With this change, heavily corrupted VMFS6 datastores will not be mounted automatically during boot process, which makes ESXi server being able to complete booting and be available for maintenance or accessing remaining healthy datastores. This change aims at improving system availability and helps customer when severe corruption happens because of any reasons.
2022-06-21T19:20:41.664Z cpu9:1001390796)WARNING: Res3: StatVMFS6:7090: Volume 5fac7e74-b081eb40-a85d-246e96689e22 ("datastore5") might be damaged on the disk. Resource cluster metadata corruption has been detected. 2022-06-21T19:20:41.664Z cpu9:1001390796)WARNING: FS3: LogCorruption:628: VMFS volume datastore5/5fac7e74-b081eb40-a85d-246e96689e22 on naa.55cd2e414e0855f6:1 has been detected corrupted 2022-06-21T19:20:41.664Z cpu9:1001390796)FS3: LogCorruption:631: While filing a PR, please report the names of all hosts that attach to this LUN, tests that were running on them, 2022-06-21T19:20:41.664Z cpu9:1001390796)FS3: LogCorruption:654: and upload the dump by `voma -m vmfs -f dump -d /vmfs/devices/disks/naa.55cd2e414e0855f6:1 -D X` 2022-06-21T19:20:41.664Z cpu9:1001390796)FS3: LogCorruption:657: where X is the dump file name on a DIFFERENT volume 2022-06-21T19:20:41.665Z cpu9:1001390796)FS3: ReportCorruption:703: On disk volume descriptor verified
0x45391639a940:[0x420018995265]PanicvPanicInt@vmkernel#nover+0x8d stack: 0x0 0x45391639a9d0:[0x4200189951d5]Panic_NoSave@vmkernel#nover+0x56 stack: 0x45391639aa30 0x45391639aa30:[0x4200189960b0]Panic_OnAssertAt@vmkernel#nover+0xbd stack: 0x420019499f0c 0x45391639aab0:[0x420018a15f87]Int6_UD2Assert@vmkernel#nover+0x6c stack: 0x0 0x45391639aad0:[0x420018a0c076]gate_entry@vmkernel#nover+0x77 stack: 0x8001003d 0x45391639ab90:[0x42001a609811]Res3StatVMFS6@esx#nover+0x187d stack: 0xcaaf1a0000 0x45391639aea0:[0x42001a5c4174]Vol3ExtendJournalVMFS6@esx#nover+0xf9 stack: 0x3 0x45391639af30:[0x42001a5c4585]Vol3JournalExtendManager@esx#nover+0x72 stack: 0x2f 0x45391639af50:[0x4200189c7d47]vmkWorldFunc@vmkernel#nover+0x64 stack: 0x4200189c7d42 0x45391639afb0:[0x420018e9ee59]CpuSched_StartWorld@vmkernel#nover+0xfe stack: 0x45390c09f000 0x45391639afe0:[0x420018f0ef00]CpuSched_ArchStartWorld@vmkernel#nover+0x21 stack: 0x0 0x45391639b000:[0x42001893c3fb]Debug_IsInitialized@vmkernel#nover+0x24 stack: 0x0 lastClrIntrRA:0x4200189a7698 2022-06-21T19:20:42.797Z cpu9:1001390796)base fs=0x0 gs=0x420042400000 Kgs=0x0Note: The above task is for the example. The issue is not restricted to the above stack.
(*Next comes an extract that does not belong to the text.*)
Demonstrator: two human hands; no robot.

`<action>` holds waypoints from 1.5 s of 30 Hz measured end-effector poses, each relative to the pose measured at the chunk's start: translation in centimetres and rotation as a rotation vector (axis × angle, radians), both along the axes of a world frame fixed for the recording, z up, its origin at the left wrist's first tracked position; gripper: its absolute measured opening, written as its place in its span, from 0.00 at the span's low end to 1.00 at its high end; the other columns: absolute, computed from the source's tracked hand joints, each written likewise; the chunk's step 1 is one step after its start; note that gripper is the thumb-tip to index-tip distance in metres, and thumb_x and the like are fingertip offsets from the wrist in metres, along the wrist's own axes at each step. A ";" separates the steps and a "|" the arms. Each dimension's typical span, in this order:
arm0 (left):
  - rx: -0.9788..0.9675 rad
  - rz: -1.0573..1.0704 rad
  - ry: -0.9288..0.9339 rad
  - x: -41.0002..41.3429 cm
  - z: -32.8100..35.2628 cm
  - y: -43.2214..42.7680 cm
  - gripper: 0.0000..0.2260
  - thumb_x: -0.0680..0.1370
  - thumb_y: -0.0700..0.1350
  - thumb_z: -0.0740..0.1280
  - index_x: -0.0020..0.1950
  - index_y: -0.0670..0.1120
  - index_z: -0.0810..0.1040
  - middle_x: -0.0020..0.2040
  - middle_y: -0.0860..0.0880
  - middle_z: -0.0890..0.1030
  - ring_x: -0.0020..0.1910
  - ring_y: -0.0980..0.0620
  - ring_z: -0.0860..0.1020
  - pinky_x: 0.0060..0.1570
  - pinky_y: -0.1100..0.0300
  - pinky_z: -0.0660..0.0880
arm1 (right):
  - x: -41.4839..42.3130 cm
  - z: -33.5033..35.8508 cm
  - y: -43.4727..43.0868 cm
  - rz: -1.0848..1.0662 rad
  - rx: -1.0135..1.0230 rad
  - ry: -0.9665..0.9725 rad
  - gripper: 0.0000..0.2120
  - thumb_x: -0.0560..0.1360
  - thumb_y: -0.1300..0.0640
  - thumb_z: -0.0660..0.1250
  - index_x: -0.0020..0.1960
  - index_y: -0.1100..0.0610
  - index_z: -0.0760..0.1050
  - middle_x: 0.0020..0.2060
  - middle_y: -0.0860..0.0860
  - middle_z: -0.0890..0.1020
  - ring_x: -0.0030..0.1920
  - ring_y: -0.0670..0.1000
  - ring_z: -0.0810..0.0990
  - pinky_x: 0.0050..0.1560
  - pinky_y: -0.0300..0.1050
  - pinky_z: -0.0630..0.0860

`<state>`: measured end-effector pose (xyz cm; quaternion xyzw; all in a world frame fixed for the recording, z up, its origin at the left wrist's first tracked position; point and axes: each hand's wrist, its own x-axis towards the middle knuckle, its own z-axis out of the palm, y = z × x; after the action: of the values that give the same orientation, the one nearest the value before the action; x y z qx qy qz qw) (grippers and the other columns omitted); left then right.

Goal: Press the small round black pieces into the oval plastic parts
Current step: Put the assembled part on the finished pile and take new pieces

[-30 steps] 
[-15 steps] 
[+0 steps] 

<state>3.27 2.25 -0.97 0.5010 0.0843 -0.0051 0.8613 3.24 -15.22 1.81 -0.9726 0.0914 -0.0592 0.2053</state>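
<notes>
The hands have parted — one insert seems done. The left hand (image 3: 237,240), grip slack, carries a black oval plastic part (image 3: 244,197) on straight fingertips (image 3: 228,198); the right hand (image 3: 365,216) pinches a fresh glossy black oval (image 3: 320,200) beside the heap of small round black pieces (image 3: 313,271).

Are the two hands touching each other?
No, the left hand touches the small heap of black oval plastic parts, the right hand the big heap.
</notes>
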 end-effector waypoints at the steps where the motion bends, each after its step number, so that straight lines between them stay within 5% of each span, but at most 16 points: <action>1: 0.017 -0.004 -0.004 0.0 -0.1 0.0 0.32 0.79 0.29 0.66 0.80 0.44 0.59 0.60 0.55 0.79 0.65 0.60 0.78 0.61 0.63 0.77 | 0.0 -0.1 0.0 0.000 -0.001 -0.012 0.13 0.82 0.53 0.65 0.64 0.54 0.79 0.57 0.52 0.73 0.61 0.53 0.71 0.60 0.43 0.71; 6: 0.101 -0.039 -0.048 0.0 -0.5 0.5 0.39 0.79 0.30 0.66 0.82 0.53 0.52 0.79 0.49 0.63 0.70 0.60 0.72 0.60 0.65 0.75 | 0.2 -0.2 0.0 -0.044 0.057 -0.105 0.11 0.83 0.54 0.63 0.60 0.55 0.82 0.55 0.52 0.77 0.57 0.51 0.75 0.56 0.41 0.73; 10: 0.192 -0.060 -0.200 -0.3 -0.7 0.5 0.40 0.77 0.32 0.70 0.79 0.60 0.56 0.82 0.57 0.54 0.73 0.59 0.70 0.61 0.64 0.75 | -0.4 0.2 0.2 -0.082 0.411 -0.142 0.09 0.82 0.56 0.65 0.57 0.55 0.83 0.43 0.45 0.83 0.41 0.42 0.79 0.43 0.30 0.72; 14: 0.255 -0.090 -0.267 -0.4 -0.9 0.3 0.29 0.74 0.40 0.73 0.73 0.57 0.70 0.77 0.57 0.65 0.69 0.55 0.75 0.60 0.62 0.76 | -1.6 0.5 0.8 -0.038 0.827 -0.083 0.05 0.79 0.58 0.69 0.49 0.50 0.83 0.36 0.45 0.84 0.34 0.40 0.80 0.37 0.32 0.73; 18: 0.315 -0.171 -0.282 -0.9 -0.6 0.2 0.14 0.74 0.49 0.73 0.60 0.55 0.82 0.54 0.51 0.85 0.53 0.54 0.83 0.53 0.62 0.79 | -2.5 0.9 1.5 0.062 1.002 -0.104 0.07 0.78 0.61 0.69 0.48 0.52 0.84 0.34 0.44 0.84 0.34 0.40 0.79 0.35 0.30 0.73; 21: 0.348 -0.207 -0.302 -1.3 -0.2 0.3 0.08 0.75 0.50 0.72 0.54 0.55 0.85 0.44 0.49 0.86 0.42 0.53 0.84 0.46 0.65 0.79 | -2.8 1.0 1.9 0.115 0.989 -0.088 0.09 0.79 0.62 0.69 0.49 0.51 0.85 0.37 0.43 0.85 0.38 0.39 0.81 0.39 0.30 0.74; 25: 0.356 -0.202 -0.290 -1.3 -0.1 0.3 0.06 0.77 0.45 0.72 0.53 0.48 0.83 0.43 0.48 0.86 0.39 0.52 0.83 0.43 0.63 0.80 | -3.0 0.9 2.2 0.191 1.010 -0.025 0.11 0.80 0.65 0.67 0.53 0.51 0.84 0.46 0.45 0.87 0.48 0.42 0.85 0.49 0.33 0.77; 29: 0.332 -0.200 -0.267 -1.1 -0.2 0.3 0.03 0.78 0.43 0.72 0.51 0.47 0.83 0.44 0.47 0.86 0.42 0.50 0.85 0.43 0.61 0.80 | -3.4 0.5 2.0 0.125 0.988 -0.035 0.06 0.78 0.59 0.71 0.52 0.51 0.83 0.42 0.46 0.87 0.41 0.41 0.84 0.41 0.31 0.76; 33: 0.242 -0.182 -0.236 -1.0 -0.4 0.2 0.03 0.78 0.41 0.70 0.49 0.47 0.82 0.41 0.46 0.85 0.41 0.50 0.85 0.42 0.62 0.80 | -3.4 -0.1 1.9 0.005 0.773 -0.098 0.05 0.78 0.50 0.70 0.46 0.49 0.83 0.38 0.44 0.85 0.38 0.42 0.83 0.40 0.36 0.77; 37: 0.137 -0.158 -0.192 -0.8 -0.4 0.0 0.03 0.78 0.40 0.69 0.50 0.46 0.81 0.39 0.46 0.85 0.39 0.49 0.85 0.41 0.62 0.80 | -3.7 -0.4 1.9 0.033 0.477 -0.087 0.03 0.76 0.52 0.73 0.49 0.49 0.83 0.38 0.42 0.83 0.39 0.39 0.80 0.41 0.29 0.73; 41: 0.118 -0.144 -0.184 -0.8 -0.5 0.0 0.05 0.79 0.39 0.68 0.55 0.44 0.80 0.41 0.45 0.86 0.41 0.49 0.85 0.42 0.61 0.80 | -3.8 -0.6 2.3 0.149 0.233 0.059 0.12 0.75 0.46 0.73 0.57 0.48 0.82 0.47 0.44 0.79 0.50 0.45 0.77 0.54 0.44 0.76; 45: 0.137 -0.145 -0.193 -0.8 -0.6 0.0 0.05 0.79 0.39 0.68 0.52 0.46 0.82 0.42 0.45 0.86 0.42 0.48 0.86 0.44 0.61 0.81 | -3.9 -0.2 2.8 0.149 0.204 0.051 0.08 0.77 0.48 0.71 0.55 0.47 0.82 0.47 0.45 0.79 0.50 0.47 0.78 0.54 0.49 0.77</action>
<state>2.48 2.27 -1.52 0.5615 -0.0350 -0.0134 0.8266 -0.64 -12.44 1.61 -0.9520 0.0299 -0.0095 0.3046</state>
VMFS meta data corruption can happen because of various reasons. The goal is to stop mounting a heavily corrupted VMFS datastore to avoid ESXi host getting into reboot loop.
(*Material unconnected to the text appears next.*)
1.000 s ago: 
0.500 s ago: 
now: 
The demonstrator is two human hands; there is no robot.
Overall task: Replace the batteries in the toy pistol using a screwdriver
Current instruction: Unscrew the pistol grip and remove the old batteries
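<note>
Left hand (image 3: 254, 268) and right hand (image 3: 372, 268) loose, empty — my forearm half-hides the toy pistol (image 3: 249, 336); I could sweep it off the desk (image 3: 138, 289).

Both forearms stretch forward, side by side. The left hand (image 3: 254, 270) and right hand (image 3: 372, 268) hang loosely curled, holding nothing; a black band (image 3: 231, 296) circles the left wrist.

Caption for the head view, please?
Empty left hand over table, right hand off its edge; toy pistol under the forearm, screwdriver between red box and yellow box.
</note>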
The change is integrated in ESXi 8.0
Based on the nature of corruption we can use VOMA tool to fix the corruption and mount the datastore again.
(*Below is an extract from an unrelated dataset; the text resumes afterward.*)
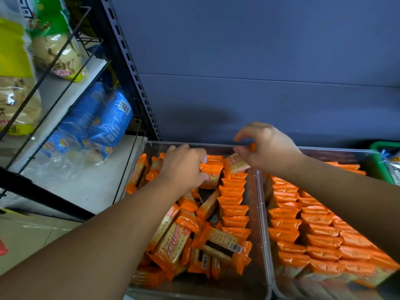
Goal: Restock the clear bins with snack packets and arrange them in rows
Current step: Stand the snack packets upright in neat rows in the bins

Please contact VMware support team to perform metadata check, refer to KB: Using vSphere On-disk Metadata Analyzer, on how to use VOMA tool.
Note: Metadata inconsistency in the VMFS volume might be fixed or not depending on the nature and extent of corruption. It depends on case to case basis and customer may decide to restore the datastore from backup.
In such scenario, the storage device which hosts the resource cluster heavily corrupted datastore might need to be detached physically to allow system bootup for maintenance.